TRY IT: Copy out the lines of the records below, and only those lines, from the one with "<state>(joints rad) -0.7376" through the one with "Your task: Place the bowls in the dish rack", exactly as they appear.

Entries taken from a collection:

————

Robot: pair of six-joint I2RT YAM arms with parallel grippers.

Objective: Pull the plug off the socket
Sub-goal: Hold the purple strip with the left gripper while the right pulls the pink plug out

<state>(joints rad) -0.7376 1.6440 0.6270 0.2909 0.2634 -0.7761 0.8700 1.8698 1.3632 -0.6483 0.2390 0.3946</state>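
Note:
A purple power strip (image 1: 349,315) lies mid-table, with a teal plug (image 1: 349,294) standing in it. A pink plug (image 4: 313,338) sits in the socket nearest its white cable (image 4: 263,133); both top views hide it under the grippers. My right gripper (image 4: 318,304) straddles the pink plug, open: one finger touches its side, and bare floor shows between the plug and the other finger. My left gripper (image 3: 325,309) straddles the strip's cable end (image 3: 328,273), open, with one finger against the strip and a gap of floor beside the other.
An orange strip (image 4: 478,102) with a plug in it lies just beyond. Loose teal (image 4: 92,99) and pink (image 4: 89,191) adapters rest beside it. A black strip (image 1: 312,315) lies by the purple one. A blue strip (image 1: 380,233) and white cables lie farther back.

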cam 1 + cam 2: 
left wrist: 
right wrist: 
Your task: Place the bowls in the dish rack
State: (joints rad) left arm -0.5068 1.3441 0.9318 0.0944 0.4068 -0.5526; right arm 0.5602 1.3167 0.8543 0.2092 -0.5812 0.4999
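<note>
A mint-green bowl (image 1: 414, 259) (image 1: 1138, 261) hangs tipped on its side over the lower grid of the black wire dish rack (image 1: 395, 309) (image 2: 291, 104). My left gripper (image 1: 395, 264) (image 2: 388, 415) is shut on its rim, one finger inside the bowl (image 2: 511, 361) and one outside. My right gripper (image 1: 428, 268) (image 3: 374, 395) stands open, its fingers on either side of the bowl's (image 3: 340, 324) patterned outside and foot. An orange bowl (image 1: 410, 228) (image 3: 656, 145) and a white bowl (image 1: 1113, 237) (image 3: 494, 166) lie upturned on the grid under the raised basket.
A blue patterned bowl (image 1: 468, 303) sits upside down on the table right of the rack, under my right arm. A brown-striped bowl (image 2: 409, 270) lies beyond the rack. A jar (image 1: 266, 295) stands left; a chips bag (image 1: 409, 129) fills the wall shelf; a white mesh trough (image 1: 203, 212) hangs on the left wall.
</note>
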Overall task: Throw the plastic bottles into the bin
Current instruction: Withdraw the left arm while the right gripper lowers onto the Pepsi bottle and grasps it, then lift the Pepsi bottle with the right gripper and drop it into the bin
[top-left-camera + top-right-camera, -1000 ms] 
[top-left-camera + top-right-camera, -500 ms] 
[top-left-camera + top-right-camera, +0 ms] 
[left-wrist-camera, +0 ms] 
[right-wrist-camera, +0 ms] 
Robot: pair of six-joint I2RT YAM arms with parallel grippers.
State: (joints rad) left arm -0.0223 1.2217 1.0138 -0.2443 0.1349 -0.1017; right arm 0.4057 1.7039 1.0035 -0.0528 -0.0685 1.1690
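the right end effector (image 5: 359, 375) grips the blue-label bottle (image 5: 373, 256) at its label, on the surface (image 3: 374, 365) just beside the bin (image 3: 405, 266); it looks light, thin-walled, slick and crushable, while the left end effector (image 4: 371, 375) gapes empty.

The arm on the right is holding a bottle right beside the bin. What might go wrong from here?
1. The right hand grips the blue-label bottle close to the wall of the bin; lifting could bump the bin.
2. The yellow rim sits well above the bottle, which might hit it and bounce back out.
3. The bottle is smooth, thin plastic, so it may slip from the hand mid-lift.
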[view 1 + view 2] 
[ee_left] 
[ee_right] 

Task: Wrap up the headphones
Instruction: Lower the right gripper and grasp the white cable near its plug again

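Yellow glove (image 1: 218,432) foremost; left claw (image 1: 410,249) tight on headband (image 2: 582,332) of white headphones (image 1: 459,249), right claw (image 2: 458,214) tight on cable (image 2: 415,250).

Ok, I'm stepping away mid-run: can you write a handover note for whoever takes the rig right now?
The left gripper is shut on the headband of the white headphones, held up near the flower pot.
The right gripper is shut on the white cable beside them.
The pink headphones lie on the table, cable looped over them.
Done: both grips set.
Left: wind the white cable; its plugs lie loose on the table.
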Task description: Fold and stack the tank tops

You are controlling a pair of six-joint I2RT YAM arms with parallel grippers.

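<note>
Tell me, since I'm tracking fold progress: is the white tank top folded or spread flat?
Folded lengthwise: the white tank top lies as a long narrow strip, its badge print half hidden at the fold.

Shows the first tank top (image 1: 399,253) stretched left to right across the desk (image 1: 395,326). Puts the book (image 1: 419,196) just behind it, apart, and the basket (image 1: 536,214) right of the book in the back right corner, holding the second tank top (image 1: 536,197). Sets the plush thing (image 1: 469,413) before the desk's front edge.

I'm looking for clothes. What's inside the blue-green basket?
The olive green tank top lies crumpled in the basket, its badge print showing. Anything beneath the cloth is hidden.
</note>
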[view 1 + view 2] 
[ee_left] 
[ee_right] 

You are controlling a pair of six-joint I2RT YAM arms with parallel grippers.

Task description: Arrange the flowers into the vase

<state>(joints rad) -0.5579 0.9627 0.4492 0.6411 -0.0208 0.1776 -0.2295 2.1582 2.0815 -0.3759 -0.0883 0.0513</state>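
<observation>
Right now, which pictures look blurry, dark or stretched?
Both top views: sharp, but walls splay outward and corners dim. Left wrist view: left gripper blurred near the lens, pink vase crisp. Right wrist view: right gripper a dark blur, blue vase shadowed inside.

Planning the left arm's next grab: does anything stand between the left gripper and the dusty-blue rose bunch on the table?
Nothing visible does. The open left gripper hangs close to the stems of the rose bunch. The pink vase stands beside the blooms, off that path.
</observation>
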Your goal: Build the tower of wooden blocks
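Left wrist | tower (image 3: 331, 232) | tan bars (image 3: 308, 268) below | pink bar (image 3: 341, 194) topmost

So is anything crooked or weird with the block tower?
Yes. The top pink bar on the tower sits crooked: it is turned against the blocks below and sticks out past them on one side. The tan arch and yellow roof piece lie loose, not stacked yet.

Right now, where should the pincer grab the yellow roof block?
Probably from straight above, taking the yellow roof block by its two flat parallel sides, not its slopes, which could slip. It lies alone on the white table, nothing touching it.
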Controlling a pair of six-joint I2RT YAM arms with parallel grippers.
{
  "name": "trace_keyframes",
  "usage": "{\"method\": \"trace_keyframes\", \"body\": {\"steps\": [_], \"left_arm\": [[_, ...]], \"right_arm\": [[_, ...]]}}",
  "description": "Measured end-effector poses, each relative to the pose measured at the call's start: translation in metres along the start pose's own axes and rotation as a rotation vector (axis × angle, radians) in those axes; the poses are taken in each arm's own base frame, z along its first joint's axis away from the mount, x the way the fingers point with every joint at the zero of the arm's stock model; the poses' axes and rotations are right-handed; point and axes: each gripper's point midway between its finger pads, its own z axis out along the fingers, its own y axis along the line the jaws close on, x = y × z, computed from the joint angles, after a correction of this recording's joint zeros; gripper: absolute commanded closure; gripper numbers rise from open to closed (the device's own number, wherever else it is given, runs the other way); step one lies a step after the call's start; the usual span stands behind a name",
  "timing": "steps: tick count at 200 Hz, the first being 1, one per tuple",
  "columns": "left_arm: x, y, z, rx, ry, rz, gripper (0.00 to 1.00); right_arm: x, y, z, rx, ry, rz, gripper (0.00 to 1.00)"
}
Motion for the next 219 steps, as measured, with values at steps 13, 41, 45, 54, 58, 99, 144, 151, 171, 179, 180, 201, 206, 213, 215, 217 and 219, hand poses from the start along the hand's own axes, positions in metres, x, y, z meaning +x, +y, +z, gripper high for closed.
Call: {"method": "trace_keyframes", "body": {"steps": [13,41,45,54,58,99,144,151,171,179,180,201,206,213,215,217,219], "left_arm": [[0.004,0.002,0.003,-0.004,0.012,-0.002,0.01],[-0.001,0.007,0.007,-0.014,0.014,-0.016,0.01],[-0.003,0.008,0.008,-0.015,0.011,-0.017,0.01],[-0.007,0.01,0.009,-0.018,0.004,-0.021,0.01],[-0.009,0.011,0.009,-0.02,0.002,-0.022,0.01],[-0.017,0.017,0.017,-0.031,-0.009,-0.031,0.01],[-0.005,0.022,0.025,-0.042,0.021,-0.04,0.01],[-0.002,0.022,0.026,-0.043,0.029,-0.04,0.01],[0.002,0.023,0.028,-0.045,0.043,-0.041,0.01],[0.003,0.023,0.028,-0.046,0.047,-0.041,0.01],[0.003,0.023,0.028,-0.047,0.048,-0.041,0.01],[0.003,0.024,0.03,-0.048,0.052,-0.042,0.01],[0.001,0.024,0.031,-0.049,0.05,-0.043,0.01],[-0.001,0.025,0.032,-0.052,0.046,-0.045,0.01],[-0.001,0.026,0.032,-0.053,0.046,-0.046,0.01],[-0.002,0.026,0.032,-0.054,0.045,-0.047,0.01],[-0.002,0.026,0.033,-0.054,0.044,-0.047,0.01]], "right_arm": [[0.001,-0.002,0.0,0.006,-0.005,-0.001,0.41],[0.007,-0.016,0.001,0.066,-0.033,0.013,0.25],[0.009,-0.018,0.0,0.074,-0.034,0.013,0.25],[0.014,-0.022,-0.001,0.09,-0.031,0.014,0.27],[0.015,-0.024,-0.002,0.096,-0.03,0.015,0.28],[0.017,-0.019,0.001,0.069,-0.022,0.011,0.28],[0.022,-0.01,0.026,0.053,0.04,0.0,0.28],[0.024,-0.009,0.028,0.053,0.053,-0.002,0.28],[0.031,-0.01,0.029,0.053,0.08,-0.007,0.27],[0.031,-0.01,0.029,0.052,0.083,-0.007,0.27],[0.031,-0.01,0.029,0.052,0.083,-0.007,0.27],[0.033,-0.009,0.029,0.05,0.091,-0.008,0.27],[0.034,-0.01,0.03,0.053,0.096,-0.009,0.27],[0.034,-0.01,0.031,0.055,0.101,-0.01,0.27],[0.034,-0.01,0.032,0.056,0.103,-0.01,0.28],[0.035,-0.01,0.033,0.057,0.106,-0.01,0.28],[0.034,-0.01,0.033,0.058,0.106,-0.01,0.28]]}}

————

YOUR SOLUTION:
<state>(joints rad) -0.7376 1.6440 0.6270 0.2909 0.2634 -0.7761 0.8700 1.8698 1.3632 -0.6483 0.2390 0.3946</state>
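Note:
A purple power strip (image 1: 349,315) lies mid-table, with a teal plug (image 1: 349,294) standing in it. A pink plug (image 4: 313,338) sits in the socket nearest its white cable (image 4: 263,133); both top views hide it under the grippers. My right gripper (image 4: 318,304) straddles the pink plug, open: one finger touches its side, and bare floor shows between the plug and the other finger. My left gripper (image 3: 325,309) straddles the strip's cable end (image 3: 328,273), open, with one finger against the strip and a gap of floor beside the other.
An orange strip (image 4: 478,102) with a plug in it lies just beyond. Loose teal (image 4: 92,99) and pink (image 4: 89,191) adapters rest beside it. A black strip (image 1: 312,315) lies by the purple one. A blue strip (image 1: 380,233) and white cables lie farther back.
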
cam 1 + cam 2: 
left wrist: 
right wrist: 
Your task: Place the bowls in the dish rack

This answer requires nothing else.